▶ **Your objective**
Retype the listing found below exactly, but leave out each picture.

%%

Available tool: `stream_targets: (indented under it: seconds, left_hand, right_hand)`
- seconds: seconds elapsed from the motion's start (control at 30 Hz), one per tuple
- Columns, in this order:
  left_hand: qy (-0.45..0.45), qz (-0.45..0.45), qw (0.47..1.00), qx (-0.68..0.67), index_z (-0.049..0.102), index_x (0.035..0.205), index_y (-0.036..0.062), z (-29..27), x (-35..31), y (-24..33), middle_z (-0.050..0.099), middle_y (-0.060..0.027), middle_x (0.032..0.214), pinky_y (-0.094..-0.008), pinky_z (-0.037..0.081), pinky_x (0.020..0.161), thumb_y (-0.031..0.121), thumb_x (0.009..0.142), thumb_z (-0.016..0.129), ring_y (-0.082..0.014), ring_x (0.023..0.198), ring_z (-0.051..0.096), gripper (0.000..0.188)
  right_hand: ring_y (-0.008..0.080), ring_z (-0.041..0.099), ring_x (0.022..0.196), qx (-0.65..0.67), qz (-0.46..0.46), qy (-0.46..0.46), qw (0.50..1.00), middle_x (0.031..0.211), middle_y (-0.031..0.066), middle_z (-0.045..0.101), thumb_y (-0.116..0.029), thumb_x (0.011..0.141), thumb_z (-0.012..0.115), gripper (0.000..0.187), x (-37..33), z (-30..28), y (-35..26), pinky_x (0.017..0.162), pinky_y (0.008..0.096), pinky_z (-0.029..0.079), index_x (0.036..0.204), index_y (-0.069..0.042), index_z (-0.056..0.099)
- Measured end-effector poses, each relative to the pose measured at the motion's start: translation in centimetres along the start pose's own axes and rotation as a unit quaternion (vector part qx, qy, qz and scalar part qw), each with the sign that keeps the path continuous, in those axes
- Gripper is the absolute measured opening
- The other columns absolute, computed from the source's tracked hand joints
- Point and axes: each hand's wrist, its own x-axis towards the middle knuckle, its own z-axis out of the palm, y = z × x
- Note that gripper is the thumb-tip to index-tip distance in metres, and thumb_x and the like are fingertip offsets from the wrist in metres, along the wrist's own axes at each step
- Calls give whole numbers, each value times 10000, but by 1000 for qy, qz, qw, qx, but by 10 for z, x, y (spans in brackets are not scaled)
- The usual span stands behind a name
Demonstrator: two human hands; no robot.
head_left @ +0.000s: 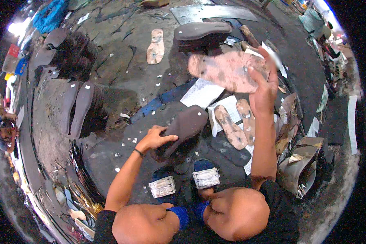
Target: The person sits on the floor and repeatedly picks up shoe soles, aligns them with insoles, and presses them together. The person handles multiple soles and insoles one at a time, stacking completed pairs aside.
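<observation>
My left hand (153, 137) grips the left side of a thick stack of dark brown shoe soles (187, 122) before my feet, its thumb lying on top. Raised at the right, my right hand (264, 87) has thumb and fingers at the edge of a large pinkish, dark-blotched piece (223, 69). This piece looks roughly sole-shaped, is partly smeared, and seems pinched there. Below it, two tan spotted insoles (231, 127) lie on white printed sheets (201, 93). Another tan insole (155, 46) lies alone on the floor farther off.
Stacks of dark soles stand at the far centre (201, 32), far left (63, 53) and left (81, 107). A rolled grey sheet (301, 171) lies right of my leg. Scraps litter the left edge. Another person (4, 126) appears at the far left.
</observation>
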Motion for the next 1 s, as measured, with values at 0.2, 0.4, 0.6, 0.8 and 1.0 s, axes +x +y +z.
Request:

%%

▶ **Response**
Available tool: `stream_targets: (indented under it: seconds, left_hand, right_hand)`
- seconds: seconds elapsed from the motion's start (control at 30 Hz), one per tuple
- Columns, in this order:
  left_hand: qy (-0.45..0.45), qz (-0.45..0.45), qw (0.47..1.00), qx (-0.68..0.67), index_z (-0.049..0.102), index_x (0.035..0.205), index_y (-0.036..0.062), z (-29..27), x (-35..31), y (-24..33), middle_z (-0.050..0.099), middle_y (-0.060..0.027), middle_x (0.032..0.214), pinky_y (-0.094..-0.008), pinky_z (-0.037..0.081), pinky_x (0.020..0.161), thumb_y (-0.031..0.121), thumb_x (0.009..0.142), thumb_z (-0.016..0.129), ring_y (-0.082..0.014), ring_x (0.023..0.198), ring_z (-0.051..0.096), gripper (0.000..0.188)
  right_hand: ring_y (-0.008..0.080), ring_z (-0.041..0.099), ring_x (0.022..0.196), qx (-0.65..0.67), qz (-0.46..0.46), qy (-0.46..0.46), qw (0.50..1.00), middle_x (0.031..0.211), middle_y (-0.031..0.066), middle_z (-0.045..0.101), thumb_y (-0.116..0.029), thumb_x (0.011..0.141), thumb_z (-0.012..0.115), gripper (0.000..0.187), x (-37..33), z (-30..28), y (-35..26), pinky_x (0.017..0.162), pinky_y (0.008..0.096), pinky_z (-0.029..0.079), index_x (0.036..0.204), index_y (-0.069..0.042), index_z (-0.056..0.099)
- Measured end-effector poses, each relative to the pose measured at the motion's start: translation in centimetres along the start pose's own axes and rotation as a unit quaternion (vector part qx, qy, qz and scalar part qw), each with the sign that keeps the path continuous, in those axes
- Gripper is the absolute measured opening
- The other columns absolute, computed from the source's tracked hand joints
- Point and axes: each hand's wrist, its own x-axis towards the middle knuckle, its own z-axis out of the palm, y = z × x
- Note that gripper is the thumb-tip to index-tip distance in metres, and thumb_x and the like are fingertip offsets from the wrist in metres, along the wrist's own axes at each step
- Calls give whole numbers, each value times 10000, but by 1000 for qy, qz, qw, qx, but by 10 for z, x, y (spans in brackets are not scaled)
- The usual span stands behind a name
Demonstrator: two human hands; no robot.
head_left @ +0.000s: 
Target: The person sits on the floor and repeatedly picks up shoe soles, aligns them with insoles, and presses them together. The person handles multiple soles and insoles one at a time, stacking completed pairs aside.
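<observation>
My left hand (153, 137) grips the left side of a thick stack of dark brown shoe soles (187, 122) before my feet, its thumb lying on top. Raised at the right, my right hand (264, 87) has thumb and fingers at the edge of a large pinkish, dark-blotched piece (223, 69). This piece looks roughly sole-shaped, is partly smeared, and seems pinched there. Below it, two tan spotted insoles (231, 127) lie on white printed sheets (201, 93). Another tan insole (155, 46) lies alone on the floor farther off.
Stacks of dark soles stand at the far centre (201, 32), far left (63, 53) and left (81, 107). A rolled grey sheet (301, 171) lies right of my leg. Scraps litter the left edge. Another person (4, 126) appears at the far left.
</observation>
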Motion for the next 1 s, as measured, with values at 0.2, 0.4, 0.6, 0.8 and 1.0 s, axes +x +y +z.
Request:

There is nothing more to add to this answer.